If you have vulnerable structures on the landscape, they will ignite. Embers land in gutters, roofs, and wooden decks or are pushed by high winds through unscreened vents to ignite homes.
The Pacific Ocean was the only “fuel reduction” that prevented the Pacific Palisades’ blaze from continuing westward.
Furthermore, like those in Los Angeles, most acreage charred annually is in non-forested landscapes. The LA fires are burning through chaparral. Over the past few decades, many larger fires have been in grasslands or shrubs, not forests. Indeed, approximately 80% of destroyed buildings in the West were lost in grassland and shrubland fires.
Yet federal and state agencies have continued to emphasize logging forests as if this will safeguard communities, which is delusional under extreme weather conditions but also doesn’t apply to many western landscapes.
In the aftermath of the LA fires, like others, such as the Camp Fire that overran Paradise, California, you frequently see green trees surrounding the foundations of homes that were annihilated. This indicates that the fire front did not move through the area; instead, ember showers ignited homes.
There is an explanation. Most homes are built of wood, drywall, and plastics that are more flammable and burn at lower temperatures than trees. These materials can burn completely, whereas most of a tree, even if burnt, remains as a snag because the boles have higher water content and resist combustion.
Wildfires generate a lot of radiant heat that can ignite a home even if a flame never touches it. Wooden walls can ignite, and materials like vinyl, common in windows, can melt and provide entry for embers into the home.
Once ignited, a burning building generates far more heat than the thermal pulse from wildfire.
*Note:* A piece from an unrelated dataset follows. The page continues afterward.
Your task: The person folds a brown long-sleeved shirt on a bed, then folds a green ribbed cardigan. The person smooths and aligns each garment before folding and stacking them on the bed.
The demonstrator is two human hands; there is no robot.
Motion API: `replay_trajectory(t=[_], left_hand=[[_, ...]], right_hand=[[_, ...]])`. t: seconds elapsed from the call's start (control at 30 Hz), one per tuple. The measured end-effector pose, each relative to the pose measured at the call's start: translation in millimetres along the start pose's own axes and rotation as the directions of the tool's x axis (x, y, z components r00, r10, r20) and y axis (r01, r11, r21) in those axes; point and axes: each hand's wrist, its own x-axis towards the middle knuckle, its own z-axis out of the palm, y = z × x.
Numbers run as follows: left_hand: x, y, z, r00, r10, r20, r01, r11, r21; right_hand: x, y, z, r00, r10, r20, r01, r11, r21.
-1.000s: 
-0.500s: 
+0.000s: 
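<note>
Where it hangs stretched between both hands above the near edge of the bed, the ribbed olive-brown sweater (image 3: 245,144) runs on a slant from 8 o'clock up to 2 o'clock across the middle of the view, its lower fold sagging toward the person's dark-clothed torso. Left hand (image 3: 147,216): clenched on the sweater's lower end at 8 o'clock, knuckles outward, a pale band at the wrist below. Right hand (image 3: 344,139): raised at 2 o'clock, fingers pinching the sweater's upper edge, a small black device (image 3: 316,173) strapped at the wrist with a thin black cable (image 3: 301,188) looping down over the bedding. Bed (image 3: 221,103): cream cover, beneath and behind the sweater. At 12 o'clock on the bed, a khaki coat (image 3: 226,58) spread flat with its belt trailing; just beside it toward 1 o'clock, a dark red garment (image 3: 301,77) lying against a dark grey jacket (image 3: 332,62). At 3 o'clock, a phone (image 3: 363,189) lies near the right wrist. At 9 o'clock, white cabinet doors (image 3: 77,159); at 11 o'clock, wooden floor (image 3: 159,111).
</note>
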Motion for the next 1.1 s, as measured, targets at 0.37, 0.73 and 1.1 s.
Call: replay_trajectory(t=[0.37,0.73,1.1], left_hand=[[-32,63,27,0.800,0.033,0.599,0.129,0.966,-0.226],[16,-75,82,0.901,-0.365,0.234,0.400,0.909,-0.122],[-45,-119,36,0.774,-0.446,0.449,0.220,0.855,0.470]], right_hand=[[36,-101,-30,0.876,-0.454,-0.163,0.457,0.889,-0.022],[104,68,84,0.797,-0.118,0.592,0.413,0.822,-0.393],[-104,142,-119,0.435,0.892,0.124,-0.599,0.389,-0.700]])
When you have homes nearby, there is a domino effect whereby one burning structure generates enough heat to ignite adjacent homes. This is why entire blocks can be turned to ashes.
Given that traditional measures like thinning the forest or prescribed burns are ineffective during extreme fire weather (and all large blazes only occur during extreme weather), how can communities protect themselves?
First, land use zoning can limit construction in fire-prone areas where geographical features like canyons and ridges enhance fire spread. As homes spread into the hinterland, power lines knocked down by falling trees or wind events become a major ignition source. Hence, the less sprawl, the less chance there is for such ignitions.
A new logging road was created to “thin” or “log” the forest ostensively to reduce wildfire, even though roads are a major area for wildfire ignitions. Photo George Wuerthner
Second, most human ignitions (the majority of all fire starts) occur near roads. Road closures and not building roads into the hinterlands are potential defenses against fire starts.
Third, it’s critical to reduce flammable materials near homes. A wood pile adjacent to a house, a wooden fence, shrubs planted adjacent to the structure are all potential ignition points.
Fourth, working from the home outward reduce the flammability of the home itself. A metal roof or one made of a non-flammable material can withstand burning embers. Windows with vinyl frames easily melt from radiant heat and fall apart, allowing embers to enter the home. Construction with metal, brick, adobe, or other non-flammable materials can sometimes help a home to survive a blaze.
Additional measures, such as installing a rooftop sprinkler system, can save a house. A wet structure won’t burn.
However, even if you take all the right precautions to reduce your home’s flammability, if your neighbor does not, the heat from their burning home can ignite your structures. So, community-wide hazard reduction programs, such as restrictions on burning yard waste or periodic checks to make sure flammable materials are moved away from house foundations.
The wake-up call of the LA fires is the recent announcement that 2024 was the warmest temperature across the planet in thousands of years. With increasing heat, drought, and high winds, we can expect more fires like those southern Californians are experiencing.